__What you will do__. The lines below that include "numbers" are to be found and copied.

__Exercise data__.
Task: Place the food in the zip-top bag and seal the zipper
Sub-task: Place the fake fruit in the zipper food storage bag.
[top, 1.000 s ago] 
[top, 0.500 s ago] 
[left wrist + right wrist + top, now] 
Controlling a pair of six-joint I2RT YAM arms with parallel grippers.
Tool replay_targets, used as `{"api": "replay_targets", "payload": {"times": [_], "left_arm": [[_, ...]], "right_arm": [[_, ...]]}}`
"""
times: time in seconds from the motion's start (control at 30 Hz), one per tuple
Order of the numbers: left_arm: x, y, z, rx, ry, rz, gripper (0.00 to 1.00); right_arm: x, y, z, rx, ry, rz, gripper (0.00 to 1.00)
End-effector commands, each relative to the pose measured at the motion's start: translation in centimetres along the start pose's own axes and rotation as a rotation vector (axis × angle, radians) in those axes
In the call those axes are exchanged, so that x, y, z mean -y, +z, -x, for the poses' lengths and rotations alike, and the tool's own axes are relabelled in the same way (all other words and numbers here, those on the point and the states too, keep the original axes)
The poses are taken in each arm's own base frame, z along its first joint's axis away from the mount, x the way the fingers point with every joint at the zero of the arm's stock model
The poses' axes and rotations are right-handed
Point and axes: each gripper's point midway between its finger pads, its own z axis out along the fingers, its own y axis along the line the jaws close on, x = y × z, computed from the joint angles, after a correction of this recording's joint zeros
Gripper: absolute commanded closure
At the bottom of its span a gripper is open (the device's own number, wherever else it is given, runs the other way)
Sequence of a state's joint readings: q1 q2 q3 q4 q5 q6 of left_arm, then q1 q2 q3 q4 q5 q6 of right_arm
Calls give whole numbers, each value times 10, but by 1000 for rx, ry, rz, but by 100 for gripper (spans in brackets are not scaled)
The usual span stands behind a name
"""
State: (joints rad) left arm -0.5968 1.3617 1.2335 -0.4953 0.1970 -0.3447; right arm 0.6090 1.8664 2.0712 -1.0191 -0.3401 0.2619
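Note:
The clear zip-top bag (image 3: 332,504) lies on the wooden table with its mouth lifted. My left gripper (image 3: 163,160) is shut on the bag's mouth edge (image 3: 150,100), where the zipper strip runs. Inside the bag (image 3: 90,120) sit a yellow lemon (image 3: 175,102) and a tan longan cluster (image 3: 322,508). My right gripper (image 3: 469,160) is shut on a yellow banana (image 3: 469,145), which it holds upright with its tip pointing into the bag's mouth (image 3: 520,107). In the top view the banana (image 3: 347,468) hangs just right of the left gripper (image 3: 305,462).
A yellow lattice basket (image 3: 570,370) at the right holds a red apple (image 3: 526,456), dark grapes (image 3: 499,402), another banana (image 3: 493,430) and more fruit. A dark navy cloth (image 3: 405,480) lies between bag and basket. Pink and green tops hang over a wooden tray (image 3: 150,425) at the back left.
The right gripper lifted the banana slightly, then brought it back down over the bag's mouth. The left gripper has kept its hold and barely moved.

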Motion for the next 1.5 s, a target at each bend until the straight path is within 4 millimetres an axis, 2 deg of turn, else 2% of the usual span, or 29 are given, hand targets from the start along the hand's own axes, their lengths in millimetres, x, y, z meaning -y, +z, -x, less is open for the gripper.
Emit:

__Task solution__.
Order of the numbers: left_arm: x, y, z, rx, ry, rz, gripper (0.00 to 1.00); right_arm: x, y, z, rx, ry, rz, gripper (0.00 to 1.00)
In the call those axes are exchanged, so that x, y, z mean -y, +z, -x, for the poses' lengths and rotations alike, and the tool's own axes are relabelled in the same way (all other words and numbers here, those on the point and the states too, keep the original axes)
Calls give whole numbers, each value times 10, but by 1000 for rx, ry, rz, but by 100 for gripper (spans in brackets are not scaled)

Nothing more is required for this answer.